_Exercise inputs_
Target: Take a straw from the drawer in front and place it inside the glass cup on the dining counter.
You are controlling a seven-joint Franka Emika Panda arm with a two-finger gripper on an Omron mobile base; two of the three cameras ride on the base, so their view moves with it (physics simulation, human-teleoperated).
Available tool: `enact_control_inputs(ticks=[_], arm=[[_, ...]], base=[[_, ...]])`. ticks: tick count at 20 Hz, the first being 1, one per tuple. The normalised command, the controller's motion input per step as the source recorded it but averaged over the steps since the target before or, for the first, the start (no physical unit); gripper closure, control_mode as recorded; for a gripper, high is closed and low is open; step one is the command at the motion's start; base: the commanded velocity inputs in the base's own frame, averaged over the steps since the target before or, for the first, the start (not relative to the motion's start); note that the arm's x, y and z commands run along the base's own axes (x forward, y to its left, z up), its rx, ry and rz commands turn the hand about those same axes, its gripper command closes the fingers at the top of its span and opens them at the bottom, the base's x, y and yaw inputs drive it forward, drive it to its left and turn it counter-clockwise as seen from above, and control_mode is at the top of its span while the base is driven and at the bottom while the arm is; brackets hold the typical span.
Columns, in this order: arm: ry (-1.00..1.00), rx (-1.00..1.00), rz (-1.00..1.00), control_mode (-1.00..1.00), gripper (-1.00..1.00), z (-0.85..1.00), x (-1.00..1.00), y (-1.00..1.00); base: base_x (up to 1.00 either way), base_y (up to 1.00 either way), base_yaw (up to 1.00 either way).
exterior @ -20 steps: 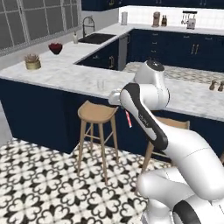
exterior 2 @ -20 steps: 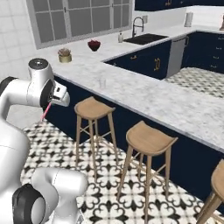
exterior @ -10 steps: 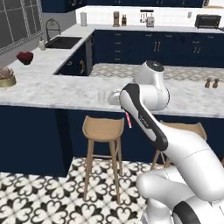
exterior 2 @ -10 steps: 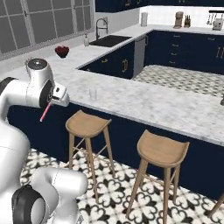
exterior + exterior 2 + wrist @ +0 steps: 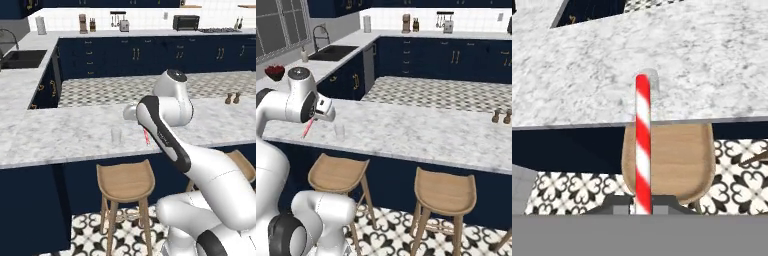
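Observation:
My gripper [image 5: 643,207] is shut on the straw [image 5: 643,145], a red-and-white striped stick that runs straight up the hand view from between the fingertips. Its far tip lines up with the glass cup [image 5: 655,95], a clear tumbler near the front edge of the dining counter [image 5: 587,75]. In the right base view the gripper [image 5: 313,118] hangs in front of the counter edge, with the straw [image 5: 307,128] slanting down to the left of the glass cup [image 5: 339,131]. From the left base view, the straw [image 5: 146,136] shows right of the glass cup [image 5: 116,136]. The drawer is out of view.
Round wooden stools [image 5: 338,173] [image 5: 445,190] stand under the dining counter [image 5: 421,130], one directly below the cup [image 5: 125,181]. Two small shakers [image 5: 231,98] sit far right on the marble. A sink [image 5: 333,51] and a bowl of red fruit [image 5: 275,72] lie on the left worktop.
The whole scene has shifted in both base views, so the base has driven along and towards the dining counter. The arm keeps the same pose with the straw still gripped.

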Motion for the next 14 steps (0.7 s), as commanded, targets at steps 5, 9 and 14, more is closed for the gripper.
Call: enact_control_inputs(ticks=[5, 9, 14], arm=[[0.00, 0.00, 0.00, 1.00, 1.00, 0.00, 0.00, 0.00], [0.00, 0.00, 0.00, 1.00, 1.00, 0.00, 0.00, 0.00], [0.02, 0.00, -0.13, -1.00, 1.00, -0.07, 0.94, 0.24]], base=[[0.91, 0.58, -0.41], [0.99, 0.54, -0.30], [0.00, 0.00, 0.00]])
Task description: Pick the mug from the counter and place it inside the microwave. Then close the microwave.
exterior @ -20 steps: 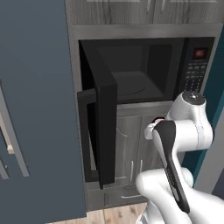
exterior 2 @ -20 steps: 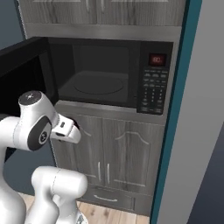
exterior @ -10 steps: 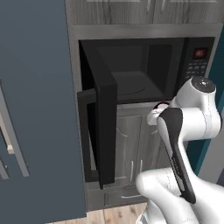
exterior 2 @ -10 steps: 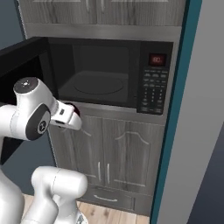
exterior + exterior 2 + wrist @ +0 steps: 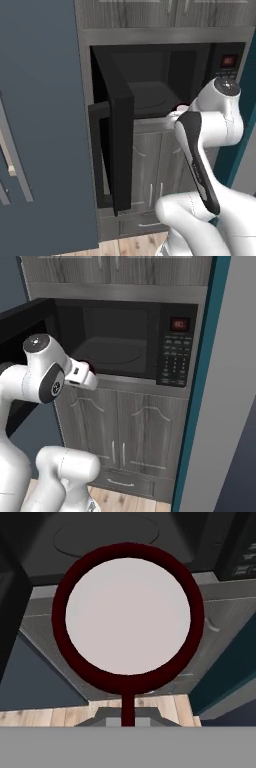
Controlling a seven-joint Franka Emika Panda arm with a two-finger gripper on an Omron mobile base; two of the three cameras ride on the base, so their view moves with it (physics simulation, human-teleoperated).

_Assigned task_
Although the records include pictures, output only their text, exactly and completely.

_Answer to this task_
Target: Take a straw from the drawer in front and place it inside the glass cup on the dining counter.
You are controlling a seven-joint Franka Emika Panda arm with a two-finger gripper on an Omron mobile base; two of the three cameras ride on the base, so their view moves with it (physics simulation, human-teleoperated).
Available tool: `enact_control_inputs(ticks=[_], arm=[[_, ...]], base=[[_, ...]])`. ticks: tick count at 20 Hz, the first being 1, one per tuple. The normalised command, the controller's motion input per step as the source recorded it but averaged over the steps since the target before or, for the first, the start (no physical unit); gripper closure, control_mode as recorded; for a gripper, high is closed and low is open; step one is the command at the motion's start; base: the commanded velocity inputs in the base's own frame, averaged over the steps since the target before or, for the first, the start (not relative to the motion's start); note that the arm's x, y and z commands run along the base's own axes (x forward, y to its left, z up), its rx, ry and rz commands turn the hand about those same axes, its gripper command closes the fingers at the top of its span and opens them at the bottom, the base's x, y and yaw inputs drive it forward, drive it to its left and turn it counter-clockwise as seen from above, and control_mode is at the top of its span while the base is driven and at the bottom while the arm is; brackets hold the typical span.
Columns, in this order: arm: ry (-1.00..1.00), rx (-1.00..1.00), rz (-1.00..1.00), control_mode (-1.00..1.00), gripper (-1.00..1.00), z (-0.85..1.00), x (-1.00..1.00), y (-1.00..1.00); base: base_x (up to 1.00 either way), base_y (up to 1.00 either way), base_yaw (up to 1.00 either way).
exterior @ -20 steps: 
exterior 2 @ -20 steps: 
exterior @ -10 steps: 
exterior 2 @ -10 steps: 
exterior + exterior 2 + wrist @ +0 steps: 
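Observation:
My gripper [image 5: 643,207] is shut on the straw [image 5: 643,145], a red-and-white striped stick that runs straight up the hand view from between the fingertips. Its far tip lines up with the glass cup [image 5: 655,95], a clear tumbler near the front edge of the dining counter [image 5: 587,75]. In the right base view the gripper [image 5: 313,118] hangs in front of the counter edge, with the straw [image 5: 307,128] slanting down to the left of the glass cup [image 5: 339,131]. From the left base view, the straw [image 5: 146,136] shows right of the glass cup [image 5: 116,136]. The drawer is out of view.
Round wooden stools [image 5: 338,173] [image 5: 445,190] stand under the dining counter [image 5: 421,130], one directly below the cup [image 5: 125,181]. Two small shakers [image 5: 231,98] sit far right on the marble. A sink [image 5: 333,51] and a bowl of red fruit [image 5: 275,72] lie on the left worktop.
The whole scene has shifted in both base views, so the base has driven along and towards the dining counter. The arm keeps the same pose with the straw still gripped.
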
Motion for the next 14 steps (0.7 s), as commanded, targets at steps 5, 9 and 14, more is closed for the gripper.
Call: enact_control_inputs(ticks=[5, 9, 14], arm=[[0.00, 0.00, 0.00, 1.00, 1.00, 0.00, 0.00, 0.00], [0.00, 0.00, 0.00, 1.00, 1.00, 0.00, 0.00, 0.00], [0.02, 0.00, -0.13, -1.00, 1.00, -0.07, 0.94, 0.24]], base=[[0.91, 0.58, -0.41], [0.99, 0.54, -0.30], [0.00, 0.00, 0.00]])
Task description: Pick the mug from the counter and place it inside the microwave. Then close the microwave.
exterior @ -20 steps: 
exterior 2 @ -20 steps: 
exterior @ -10 steps: 
exterior 2 @ -10 steps: 
exterior + exterior 2 + wrist @ +0 steps: 
Controlling a seven-joint Franka Emika Panda arm with a two-finger gripper on an Omron mobile base; two of the three cameras ride on the base, so their view moves with it (physics simulation, human-teleoperated).

This exercise requires no further response.